La Ciudad de México cuenta ya con un protocolo de apertura y transparencia ante el riesgo, que tiene como objetivo contribuir a que las instituciones públicas, órganos garantes de acceso a la información, iniciativa privada, personas y comunidades, cuenten con los elementos de apertura y de transparencia para realizar y monitorear la planeación y organización para hacer frente a cualquier situación de riesgo, expuso María del Carmen Nava Polina.

En entrevista, la comisionada del Instituto de Transparencia, Acceso a la Información Pública, Protección de Datos Personales y Rendición de Cuentas de la Ciudad de México (InfoCDMX), explicó que ese instrumento busca contribuir a facilitar que personas e instituciones, tengan acceso a información para mitigar los impactos negativos que una emergencia pueda ocasionar, tanto en su integridad como en sus derechos.

De acuerdo con la comisionada, esta figura incentiva el desarrollo de acciones para que, desde los distintos sectores de la sociedad y las comunidades, se encuentren mejor preparadas para enfrentar situaciones de riesgos y fomentar la resiliencia.

El protocolo está en plena vigencia por lo que ahora toca a los sujetos obligados, es decir aquellas instituciones o autoridades que cuentan con información pública, hagan lo necesario para que esté disponible a los ciudadanos.

Es un instrumento replicable y adaptable a diferentes contextos y situaciones. Al adoptarlo, las instituciones tendrán a su alcance recomendaciones para que, a través de la apertura y la transparencia, se propicie certeza y confianza sobre las decisiones, reacciones y recuperación ante situaciones de emergencia.

Lo que se espera es difundir información de directorios de las personas capacitadas para emitir dictámenes y servidores públicos que pueden atender a la población.

Asimismo, brindar acompañamiento virtual o, en su caso, a través de las oficinas de atención ciudadana y de las unidades de transparencia en las calles, de manera permanente a los sujetos obligados y sociedad, desde la iniciativa privada, hasta diferentes organizaciones y personas, para que socialicen las mejores prácticas de transparencia y puedan brindar retroalimentación sobre las observaciones realizadas.

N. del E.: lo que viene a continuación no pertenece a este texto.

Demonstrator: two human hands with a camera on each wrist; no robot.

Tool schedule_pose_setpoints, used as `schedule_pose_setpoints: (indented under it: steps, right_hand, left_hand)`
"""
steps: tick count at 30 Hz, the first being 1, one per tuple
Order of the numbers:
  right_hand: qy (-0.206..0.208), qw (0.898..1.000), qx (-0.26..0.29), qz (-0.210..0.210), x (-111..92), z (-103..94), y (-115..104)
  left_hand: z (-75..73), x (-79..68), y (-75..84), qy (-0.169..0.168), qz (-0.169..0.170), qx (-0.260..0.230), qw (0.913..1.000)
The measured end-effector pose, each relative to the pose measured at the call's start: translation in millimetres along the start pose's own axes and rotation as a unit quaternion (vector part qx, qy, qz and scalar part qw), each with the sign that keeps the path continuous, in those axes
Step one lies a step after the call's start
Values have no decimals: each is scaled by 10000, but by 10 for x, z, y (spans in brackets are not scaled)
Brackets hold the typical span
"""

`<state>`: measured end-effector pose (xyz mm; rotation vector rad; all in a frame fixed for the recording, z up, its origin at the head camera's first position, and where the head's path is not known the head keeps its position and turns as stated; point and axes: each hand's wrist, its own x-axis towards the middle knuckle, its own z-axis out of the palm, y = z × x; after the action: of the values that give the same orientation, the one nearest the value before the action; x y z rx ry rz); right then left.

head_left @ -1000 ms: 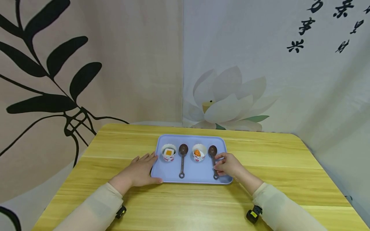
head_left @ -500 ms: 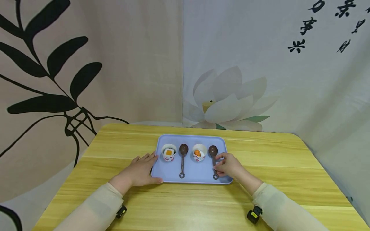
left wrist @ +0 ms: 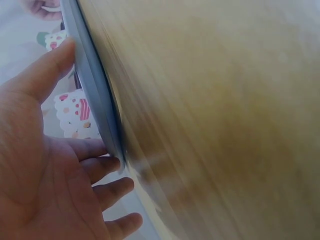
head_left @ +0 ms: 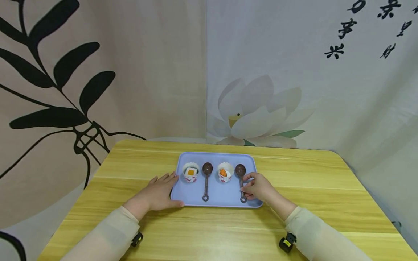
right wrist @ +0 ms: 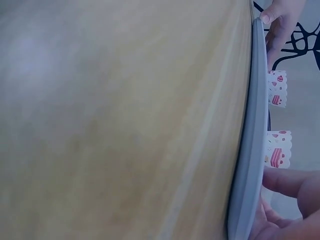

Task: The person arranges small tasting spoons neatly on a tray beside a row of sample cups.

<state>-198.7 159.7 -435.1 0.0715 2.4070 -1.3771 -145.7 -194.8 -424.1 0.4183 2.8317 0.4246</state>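
Note:
A light blue tray (head_left: pixel 225 198) lies on the table. My left hand (head_left: pixel 156 194) spreads along its left side, fingertips at the rim and thumb at the front corner. At the tray's right, my right hand (head_left: pixel 259 186) pinches the handle of a brown spoon (head_left: pixel 240 169) between thumb and curled fingers; the spoon's bowl points away from me. Another brown spoon (head_left: pixel 207 169) lies between two small patterned paper cups. The left cup (head_left: pixel 190 179) contains a white piece with an orange square, the right cup (head_left: pixel 229 177) an orange piece. The right wrist view hides the held spoon.
The wooden table (head_left: pixel 209 232) extends around the tray on all sides. Behind it hangs a pale curtain (head_left: pixel 163 72) printed with dark leaves, a lotus and black characters. Black devices (head_left: pixel 287 242) are strapped at both wrists.

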Motion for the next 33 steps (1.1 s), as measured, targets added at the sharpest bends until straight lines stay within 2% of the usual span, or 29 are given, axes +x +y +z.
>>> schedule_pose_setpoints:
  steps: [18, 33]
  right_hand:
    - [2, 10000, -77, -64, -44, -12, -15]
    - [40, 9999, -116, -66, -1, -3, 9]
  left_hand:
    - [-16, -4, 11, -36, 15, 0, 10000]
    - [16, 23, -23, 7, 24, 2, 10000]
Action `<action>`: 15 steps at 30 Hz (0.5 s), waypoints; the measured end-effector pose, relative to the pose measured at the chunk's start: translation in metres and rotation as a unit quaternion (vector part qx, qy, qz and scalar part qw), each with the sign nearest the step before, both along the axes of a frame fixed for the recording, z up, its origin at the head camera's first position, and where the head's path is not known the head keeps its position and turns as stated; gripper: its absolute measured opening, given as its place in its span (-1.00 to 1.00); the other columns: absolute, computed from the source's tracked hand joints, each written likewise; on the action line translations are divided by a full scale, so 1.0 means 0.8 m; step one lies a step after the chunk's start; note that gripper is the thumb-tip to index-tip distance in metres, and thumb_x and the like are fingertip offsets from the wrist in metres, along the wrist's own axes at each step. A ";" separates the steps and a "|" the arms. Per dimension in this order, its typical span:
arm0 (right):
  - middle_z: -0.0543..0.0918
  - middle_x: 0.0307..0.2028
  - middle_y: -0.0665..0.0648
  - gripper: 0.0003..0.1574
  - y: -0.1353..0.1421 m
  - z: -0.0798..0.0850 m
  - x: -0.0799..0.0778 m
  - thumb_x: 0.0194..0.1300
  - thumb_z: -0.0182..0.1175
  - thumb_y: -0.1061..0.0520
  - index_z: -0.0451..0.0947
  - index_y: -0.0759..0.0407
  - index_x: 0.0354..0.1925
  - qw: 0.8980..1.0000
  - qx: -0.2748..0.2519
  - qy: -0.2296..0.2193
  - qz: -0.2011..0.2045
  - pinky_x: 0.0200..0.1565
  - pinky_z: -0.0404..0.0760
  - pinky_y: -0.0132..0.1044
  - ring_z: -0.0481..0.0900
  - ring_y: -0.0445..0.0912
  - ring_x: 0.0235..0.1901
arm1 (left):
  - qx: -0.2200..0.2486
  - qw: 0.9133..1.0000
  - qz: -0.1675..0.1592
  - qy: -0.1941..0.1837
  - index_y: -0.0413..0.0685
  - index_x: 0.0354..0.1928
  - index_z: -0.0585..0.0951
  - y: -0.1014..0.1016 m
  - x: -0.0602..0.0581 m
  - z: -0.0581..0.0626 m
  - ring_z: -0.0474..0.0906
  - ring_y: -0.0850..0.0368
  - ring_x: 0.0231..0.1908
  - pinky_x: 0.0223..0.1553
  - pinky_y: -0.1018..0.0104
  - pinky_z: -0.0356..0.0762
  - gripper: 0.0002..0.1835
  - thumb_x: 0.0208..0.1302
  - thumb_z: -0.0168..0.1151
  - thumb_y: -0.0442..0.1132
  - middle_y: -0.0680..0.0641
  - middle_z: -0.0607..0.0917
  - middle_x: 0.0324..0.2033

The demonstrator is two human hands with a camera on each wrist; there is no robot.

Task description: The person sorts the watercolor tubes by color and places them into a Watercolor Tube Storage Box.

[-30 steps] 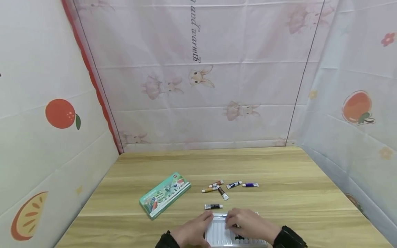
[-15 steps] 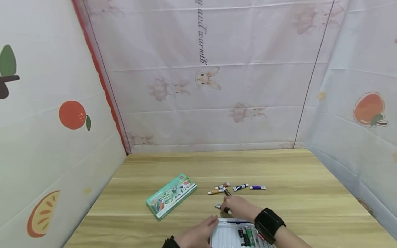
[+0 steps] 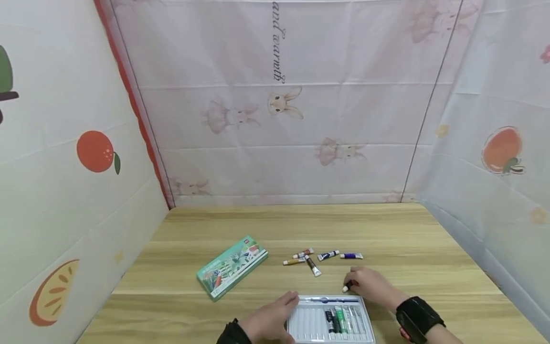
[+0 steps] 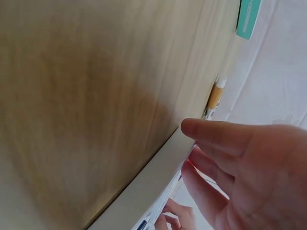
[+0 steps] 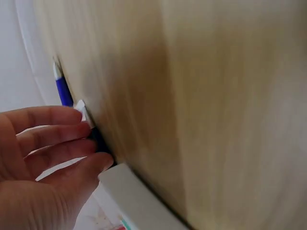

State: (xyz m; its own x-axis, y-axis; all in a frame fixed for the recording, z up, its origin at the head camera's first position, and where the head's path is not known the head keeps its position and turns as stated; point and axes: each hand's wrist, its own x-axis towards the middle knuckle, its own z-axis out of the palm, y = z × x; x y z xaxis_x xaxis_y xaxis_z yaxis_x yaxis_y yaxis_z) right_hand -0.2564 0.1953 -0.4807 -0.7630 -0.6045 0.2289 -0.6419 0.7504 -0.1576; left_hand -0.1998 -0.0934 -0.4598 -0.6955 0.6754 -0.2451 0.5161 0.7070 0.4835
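Observation:
In the head view, my left hand [image 3: 272, 316] lies along the left side of a white ribbed tray [image 3: 311, 321], its fingers fairly straight against the corner. The left wrist view shows the fingertips at the tray's side wall. My right hand [image 3: 373, 287] pinches a small black paint tube [image 3: 347, 286] with a white cap, just beyond the tray's far right corner. Green [image 3: 341, 319] and black [image 3: 329, 321] paint tubes lie in the tray's grooves, beside several pale ones. A thin dark paintbrush [image 3: 328, 300] lies along the tray's far edge.
Beyond the tray lie several loose paint tubes: ochre [image 3: 294, 262], reddish brown [image 3: 303, 253], dark brown [image 3: 312, 265], dark blue [image 3: 328, 255] and purple [image 3: 351, 256]. A green printed box [image 3: 232, 268] lies to their left. Printed cloth walls [image 3: 275, 181] surround the wooden table.
My right hand has gone from over the tray to the black tube beyond it, picked that up and moved right with it. My left hand has stayed at the tray's left side.

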 end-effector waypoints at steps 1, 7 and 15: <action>0.37 -0.51 -0.14 -0.84 0.002 -0.001 0.000 -0.18 0.24 0.21 0.55 -0.01 -0.51 1.000 -0.001 0.010 -0.001 -0.55 0.38 -0.41 0.34 -0.30 -0.53 | -0.002 1.000 0.001 0.002 -0.10 0.18 0.13 0.001 0.000 0.000 -0.04 0.15 0.14 0.04 0.31 0.11 -0.10 -0.25 0.24 0.09 -0.02 0.07 0.17; 0.38 -0.45 -0.10 -0.78 0.004 -0.005 0.002 -0.23 0.27 0.22 0.54 0.01 -0.47 0.999 -0.001 0.054 0.004 -0.49 0.43 -0.39 0.37 -0.26 -0.46 | -0.013 1.000 0.007 0.009 -0.12 0.17 0.13 0.004 0.000 0.002 -0.05 0.15 0.14 0.04 0.31 0.11 -0.08 -0.28 0.26 0.07 -0.03 0.06 0.17; 0.44 -0.46 -0.12 -0.76 0.002 -0.003 0.001 -0.19 0.24 0.25 0.54 0.01 -0.43 0.998 0.005 0.053 0.013 -0.45 0.45 -0.38 0.41 -0.26 -0.45 | -0.023 1.000 0.015 0.007 -0.10 0.17 0.13 0.008 -0.001 0.005 -0.03 0.13 0.13 0.03 0.28 0.12 -0.04 -0.35 0.26 0.10 -0.04 0.07 0.17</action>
State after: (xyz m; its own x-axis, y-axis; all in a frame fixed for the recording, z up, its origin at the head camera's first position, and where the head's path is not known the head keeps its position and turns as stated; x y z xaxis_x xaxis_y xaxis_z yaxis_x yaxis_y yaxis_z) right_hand -0.2552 0.1970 -0.4833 -0.7184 -0.6266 0.3021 -0.6742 0.7342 -0.0805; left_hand -0.2002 -0.0869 -0.4558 -0.7189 0.6421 -0.2663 0.5003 0.7439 0.4431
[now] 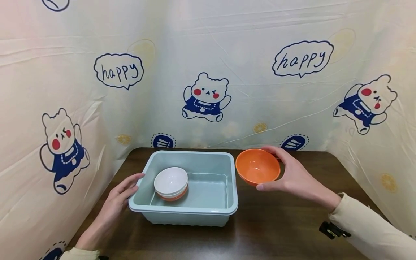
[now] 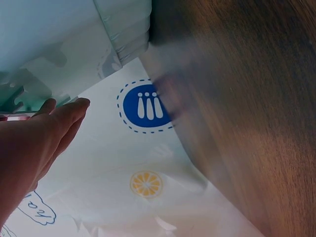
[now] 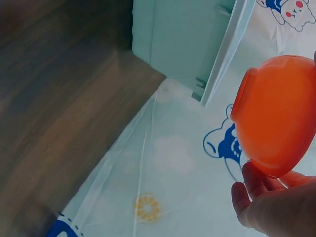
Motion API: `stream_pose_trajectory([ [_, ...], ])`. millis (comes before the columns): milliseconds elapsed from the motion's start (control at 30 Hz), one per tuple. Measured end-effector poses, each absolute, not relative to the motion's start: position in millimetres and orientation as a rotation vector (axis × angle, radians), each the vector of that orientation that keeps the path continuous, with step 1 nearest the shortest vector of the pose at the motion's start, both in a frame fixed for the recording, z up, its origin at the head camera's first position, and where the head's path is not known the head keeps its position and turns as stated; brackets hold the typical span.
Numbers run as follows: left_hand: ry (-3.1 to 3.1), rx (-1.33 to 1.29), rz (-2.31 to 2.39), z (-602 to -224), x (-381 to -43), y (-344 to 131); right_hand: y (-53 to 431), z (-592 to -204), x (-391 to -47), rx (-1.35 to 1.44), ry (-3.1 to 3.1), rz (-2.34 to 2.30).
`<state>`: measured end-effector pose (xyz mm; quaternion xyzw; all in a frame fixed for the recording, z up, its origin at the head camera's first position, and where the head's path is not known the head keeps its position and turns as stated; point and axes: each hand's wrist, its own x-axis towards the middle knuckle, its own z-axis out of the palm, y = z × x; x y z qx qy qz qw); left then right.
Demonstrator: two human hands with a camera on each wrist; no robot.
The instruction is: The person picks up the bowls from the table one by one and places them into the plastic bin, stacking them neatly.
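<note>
A light blue-green plastic tub stands on the table. Inside it at the left is a stack of bowls, white on top with an orange one underneath. My left hand holds the tub's left rim; in the left wrist view its fingers lie along the outside, below the rim. To the right of the tub, my right hand holds an orange bowl by its right side, thumb near and fingers at the far edge. The bowl is raised and tilted, its inside facing me. The right wrist view shows its outside and foot.
The dark brown wooden table extends in front of the tub and to its right. Pale printed sheeting with bears and "happy" bubbles encloses the back and both sides. The tub's right rim is close beside the orange bowl.
</note>
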<state>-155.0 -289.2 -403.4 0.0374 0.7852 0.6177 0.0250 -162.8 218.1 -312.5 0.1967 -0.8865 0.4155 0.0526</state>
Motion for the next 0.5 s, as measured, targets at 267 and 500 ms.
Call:
stream_pose_trajectory([
  [267,2.436,0.114,1.928,-406.7,-154.8,-289.1,200.3,-307.4,-166.9,0.647,-2.700,1.259],
  [500,2.433,0.120,1.939,-407.0,-154.9,-290.0,185.7,-304.4,-170.6,0.701,-2.689,1.272],
])
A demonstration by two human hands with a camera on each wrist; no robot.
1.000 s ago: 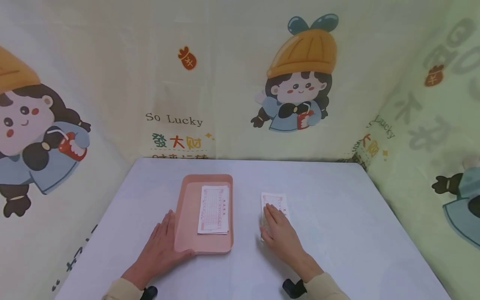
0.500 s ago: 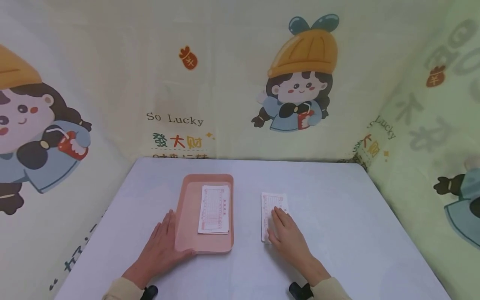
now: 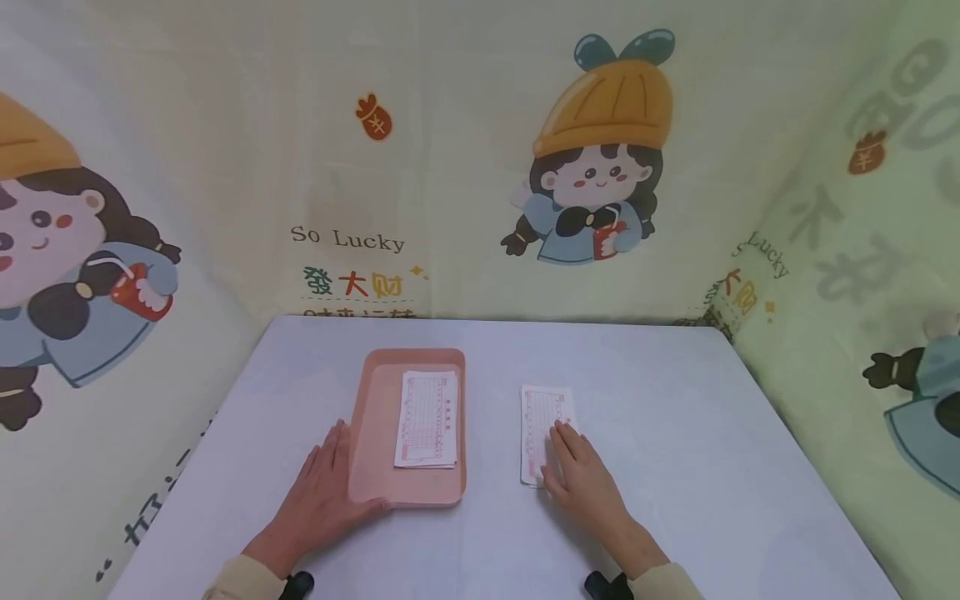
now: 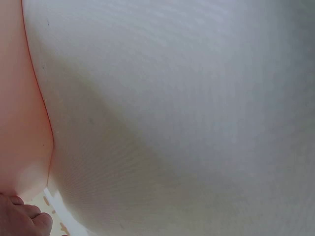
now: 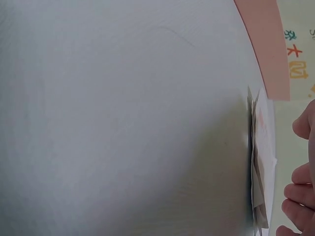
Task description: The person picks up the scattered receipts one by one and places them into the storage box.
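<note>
My left hand (image 3: 322,492) lies along the lower left corner of a pink tray (image 3: 371,479), fingers straight up its left side and thumb across the near edge. In that tray sits a small stack of printed paper slips (image 3: 426,419) with red lines. A second stack of slips (image 3: 536,433) lies on the table to the tray's right. Over its lower right part is my right hand (image 3: 588,487), fingers extended and loosely together, holding nothing. The right wrist view shows the stack's slightly parted sheet edges (image 5: 258,167), with the fingers (image 5: 299,191) just above them.
Both stacks and the tray are on a white table (image 3: 675,417). A cream cloth (image 3: 465,167) printed with cartoon figures and lettering stands behind the table and along its sides.
My right hand has slid right and a little toward me across the slips, uncovering their left side and middle. The left hand, the tray and both stacks stay in place.
</note>
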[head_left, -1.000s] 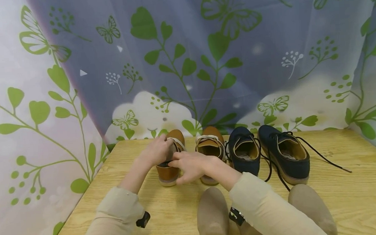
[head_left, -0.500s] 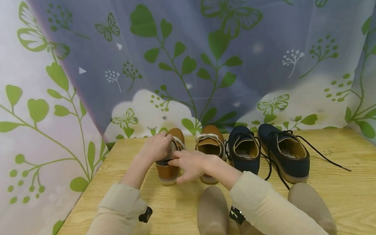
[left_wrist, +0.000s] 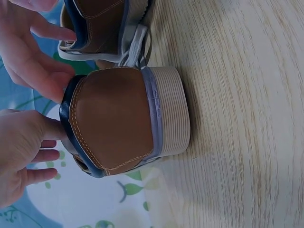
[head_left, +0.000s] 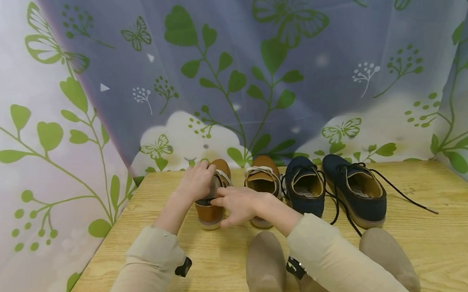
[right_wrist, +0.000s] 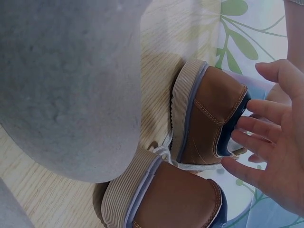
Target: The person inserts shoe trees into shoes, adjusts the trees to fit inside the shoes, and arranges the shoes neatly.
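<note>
A brown leather shoe (head_left: 209, 216) stands at the left of the row, heel toward me. My left hand (head_left: 196, 182) is over its opening with bent fingers and holds a smooth grey piece (head_left: 213, 191) that is partly inside; its kind is unclear. My right hand (head_left: 240, 202) reaches in from the right. In the left wrist view its fingertips (left_wrist: 56, 92) touch the dark collar at the heel. The right wrist view shows the right fingers straight and spread beside the opening. Right of this shoe stands its brown mate (head_left: 260, 173) with white laces.
Two navy shoes (head_left: 304, 182) with long black laces, one lace trailing right, stand farther right on the wooden surface (head_left: 438, 241). Several beige shoes (head_left: 264, 264) are in front, partly under the right forearm. A patterned cloth (head_left: 231, 76) hangs behind.
The left hand has shifted slightly at the shoe's opening. The right hand keeps its place by the heel. The shoes stay where they were.
</note>
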Tool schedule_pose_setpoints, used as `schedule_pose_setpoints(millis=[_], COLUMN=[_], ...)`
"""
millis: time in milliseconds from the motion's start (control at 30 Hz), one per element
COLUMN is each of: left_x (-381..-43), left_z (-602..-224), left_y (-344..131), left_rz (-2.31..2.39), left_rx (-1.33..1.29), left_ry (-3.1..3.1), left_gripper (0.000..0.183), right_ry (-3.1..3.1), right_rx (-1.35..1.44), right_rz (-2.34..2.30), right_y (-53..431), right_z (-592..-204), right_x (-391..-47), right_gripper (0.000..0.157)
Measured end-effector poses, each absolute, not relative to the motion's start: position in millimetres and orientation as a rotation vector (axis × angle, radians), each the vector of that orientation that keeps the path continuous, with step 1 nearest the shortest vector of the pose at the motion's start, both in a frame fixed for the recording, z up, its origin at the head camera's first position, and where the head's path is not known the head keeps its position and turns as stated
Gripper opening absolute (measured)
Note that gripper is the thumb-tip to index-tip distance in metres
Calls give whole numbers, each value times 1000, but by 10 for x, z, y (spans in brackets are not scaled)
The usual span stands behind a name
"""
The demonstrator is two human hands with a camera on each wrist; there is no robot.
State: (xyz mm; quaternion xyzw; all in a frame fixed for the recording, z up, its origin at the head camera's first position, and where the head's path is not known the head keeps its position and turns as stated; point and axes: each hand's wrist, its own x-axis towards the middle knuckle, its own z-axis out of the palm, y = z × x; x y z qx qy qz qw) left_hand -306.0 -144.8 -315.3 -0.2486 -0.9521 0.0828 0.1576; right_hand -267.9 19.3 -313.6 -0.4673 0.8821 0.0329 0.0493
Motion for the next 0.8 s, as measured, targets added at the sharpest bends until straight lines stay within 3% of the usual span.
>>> schedule_pose_setpoints(millis=[800], left_x=[-3086], left_z=[-3197], left_y=[-1431], left_rz=[264], left_rx=[-703], left_ry=[-2749], left_gripper=[29], right_ry=[2692], right_rx=[-1430], right_rz=[105], right_y=[192], right_z=[-3126], right_x=[-2659], right_gripper=[62])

También realizar levantamientos de información de la comunidad para identificar de primera mano los daños e informar de las necesidades. 

El InfoCDMX sugiere, documentar y recuperar testimonios de la población afectada y de posibles daños; habilitar un micrositio para abrir datos y rendir cuentas sobre donativos realizados por la iniciativa privada al sector público, coordinar acciones con las instancias públicas, a través de las cámaras empresariales para satisfacer demandas de la sociedad en contextos de emergencia.  

Recordó que, debido a las medidas implementadas para contener la pandemia de la Covid-19, algunas oficinas de gobierno han suspendido actividades y por lo tanto el acceso a información pública.

Dijo que en la CDMX se aplicó un criterio de gradualidad con el fin de que las alrededor de 150 instituciones u organismos que cuentan con información pública activarán las respuestas a solicitudes de información. Comentó que hay más de 100 organismos que de plano están en suspensión.

La funcionaria recalcó que, incluso en situaciones de emergencia, los derechos humanos no pueden suspenderse y el derecho a saber es uno de ellos.

Por ello, el protocolo busca hacer un concentrado de la información que sí debe de estar disponible en cualquier circunstancia.

Mencionó que el InfoCDMX emitió un exhorto a las instituciones que poseen información pública para que activen el protocolo y pongan a disposición de los ciudadanos la información relacionada con situaciones de riesgo.